# SSH session crashes on new installation



## Baiazid (Jan 21, 2011)

I have 3 PCs:  HP Proliant 360, Sunfire V20Z and a workstation Dell Optiplex GX620

I have following CDs: FreeBSD 8.0 i386, FreeBSD 8.0 AMD64 and FreeBSD 8.1 AMD 64

I install custom all 3 with: 
USERS: user freebsd and pass 123, root pass 123, freebsd user in wheel group.
NET: name kathmandu, domain xxxyyy.com, ip 172.16.0.230, dns 172.16.0.210, gw 172.16.0.250, if name bge0 (all 3 have this if)
RC.CONF: add just sshd_enable="yes"

after reboot all fine locally, then I log in via SSH with user freebsd, then su for root access. 

CMD1: portsnap fetch -> works fine
CMD2: portsnap extract -> extracts some part then nothing for 1-2minutes. Then some other part, then again nothing. After that putty: Network error: Software caused connection abort.

I did everything in sshd_config to keep the connection up, and hangs on all 3 computers. If I run instead this command locally: WORKS!!! Via SSH dies.

Test2: via SSH session I run man sshd_config and play with page_up page_down keys. I do this 3-4 times and hangs! Then I am disconnected from ssh.

If I run several SSH connections in parallel only the one hangs are disconnected. The others are fine.

I never ever encountered this! I have another test 8.0 FreeBSD I installed a couple months ago and that one worked nice with portsnap. Thought to reinstall BSD on that machine and now hangs as well!

All are fresh install machines.

Thought is something wrong with bge interface and just enabled ftpd and start to transfer big files. WORKED. Only SSH dies! Why why why?


----------



## Baiazid (Jan 21, 2011)

so I can crash SSH console in:
1. run portsnap extract
2. man sshd_config and abuse of pg_down and pg_up
3. man ping and same abuse of keys
4. vmstat -i runned many times.

All 4 have in common: lot of text displayed fast on the console.


----------



## Baiazid (Jan 21, 2011)

here same issue:
http://lists.freebsd.org/pipermail/freebsd-questions/2006-March/117701.html


----------



## Baiazid (Jan 21, 2011)

After a few tryouts with openssh 5.4p1, 5.2p1, 5.1p1 and 5.6p1 ... and same result, I tried differently:

1. WinXP Putty: ssh my BSD Kathmandu, execute portsnap extract to generate output: HANGS somewhere /usr/ports/audio/l*

2. WinXP putty: ssh another BSD machine (running in a virtual box) SANTIAGO, and from SANTIAGO ssh Kathmandu, exectute same crap and IS WORKING FINE.

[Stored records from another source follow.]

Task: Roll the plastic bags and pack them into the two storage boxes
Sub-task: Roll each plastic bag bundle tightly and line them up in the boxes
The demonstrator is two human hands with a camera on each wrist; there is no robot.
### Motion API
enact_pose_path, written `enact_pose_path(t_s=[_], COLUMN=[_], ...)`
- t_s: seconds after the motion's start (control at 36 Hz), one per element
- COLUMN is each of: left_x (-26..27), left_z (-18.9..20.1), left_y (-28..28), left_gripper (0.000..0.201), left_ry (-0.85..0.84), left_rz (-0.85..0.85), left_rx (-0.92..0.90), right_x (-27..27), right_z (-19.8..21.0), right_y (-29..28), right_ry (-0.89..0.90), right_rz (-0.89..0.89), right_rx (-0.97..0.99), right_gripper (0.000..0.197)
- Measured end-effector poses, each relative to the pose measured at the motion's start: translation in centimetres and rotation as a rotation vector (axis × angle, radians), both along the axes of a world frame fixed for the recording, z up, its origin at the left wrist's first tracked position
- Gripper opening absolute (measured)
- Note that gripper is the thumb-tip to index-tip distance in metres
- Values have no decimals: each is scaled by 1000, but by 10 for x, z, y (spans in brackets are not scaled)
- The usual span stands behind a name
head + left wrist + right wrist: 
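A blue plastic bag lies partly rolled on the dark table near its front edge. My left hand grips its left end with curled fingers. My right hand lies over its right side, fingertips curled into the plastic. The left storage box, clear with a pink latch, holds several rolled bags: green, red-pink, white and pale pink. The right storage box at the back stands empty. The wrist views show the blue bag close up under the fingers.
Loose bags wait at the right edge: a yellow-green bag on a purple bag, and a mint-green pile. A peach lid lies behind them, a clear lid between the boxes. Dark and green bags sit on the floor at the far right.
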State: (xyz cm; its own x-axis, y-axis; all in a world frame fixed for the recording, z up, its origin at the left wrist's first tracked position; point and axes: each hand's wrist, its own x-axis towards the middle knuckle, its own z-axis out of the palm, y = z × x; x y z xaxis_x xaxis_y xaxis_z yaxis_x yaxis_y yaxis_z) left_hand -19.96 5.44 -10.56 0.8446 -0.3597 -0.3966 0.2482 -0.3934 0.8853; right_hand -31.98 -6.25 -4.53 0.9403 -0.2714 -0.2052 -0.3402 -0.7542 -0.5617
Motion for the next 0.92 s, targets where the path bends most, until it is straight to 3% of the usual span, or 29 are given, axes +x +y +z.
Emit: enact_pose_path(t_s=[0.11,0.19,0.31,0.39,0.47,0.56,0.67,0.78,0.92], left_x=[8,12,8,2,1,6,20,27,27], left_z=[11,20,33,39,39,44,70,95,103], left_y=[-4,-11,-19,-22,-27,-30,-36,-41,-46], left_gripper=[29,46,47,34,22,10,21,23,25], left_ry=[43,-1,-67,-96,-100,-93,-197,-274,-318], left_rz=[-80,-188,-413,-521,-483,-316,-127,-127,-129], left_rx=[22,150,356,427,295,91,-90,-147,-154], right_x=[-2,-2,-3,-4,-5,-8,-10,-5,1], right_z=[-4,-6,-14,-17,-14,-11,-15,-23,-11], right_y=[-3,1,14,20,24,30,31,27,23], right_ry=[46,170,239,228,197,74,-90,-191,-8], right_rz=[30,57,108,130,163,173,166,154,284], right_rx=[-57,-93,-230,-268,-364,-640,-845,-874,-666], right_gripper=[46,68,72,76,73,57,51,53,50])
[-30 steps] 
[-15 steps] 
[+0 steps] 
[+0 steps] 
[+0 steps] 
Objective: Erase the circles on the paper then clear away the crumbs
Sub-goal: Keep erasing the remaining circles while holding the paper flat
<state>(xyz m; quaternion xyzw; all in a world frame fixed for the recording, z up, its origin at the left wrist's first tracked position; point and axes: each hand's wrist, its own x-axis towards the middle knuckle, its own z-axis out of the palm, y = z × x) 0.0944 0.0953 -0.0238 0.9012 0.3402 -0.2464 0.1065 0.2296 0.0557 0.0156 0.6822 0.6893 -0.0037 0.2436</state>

I will go home to get a beer ....


----------



## JacobVoo (Jan 21, 2011)

The same thing happens today with new installation of FreeBSD 8.1. I tried to install apache22 and it crushed ssh connection and whole server.


----------



## anomie (Jan 21, 2011)

@Baiazid: No idea about cause and effect. I'd walk through the suggestions you cited from the mailing list.  

Just because I'm curious, what if you use sysutils/tmux? Are you able to ssh back in and re-attach?


----------



## gnoma (Jan 25, 2011)

What does the logs say about that issue? Do you have any records in /var/log/messages from the time when the openssh hangs?

And just for each case you can try to boot in single user mode and try to check the filesystem for errors. I've seen such a hangs caused by power down and ended without any records in the logs, after checked/repaired the filesystem everything works fine.

But first check the logs and post if there comes anything interesting.


----------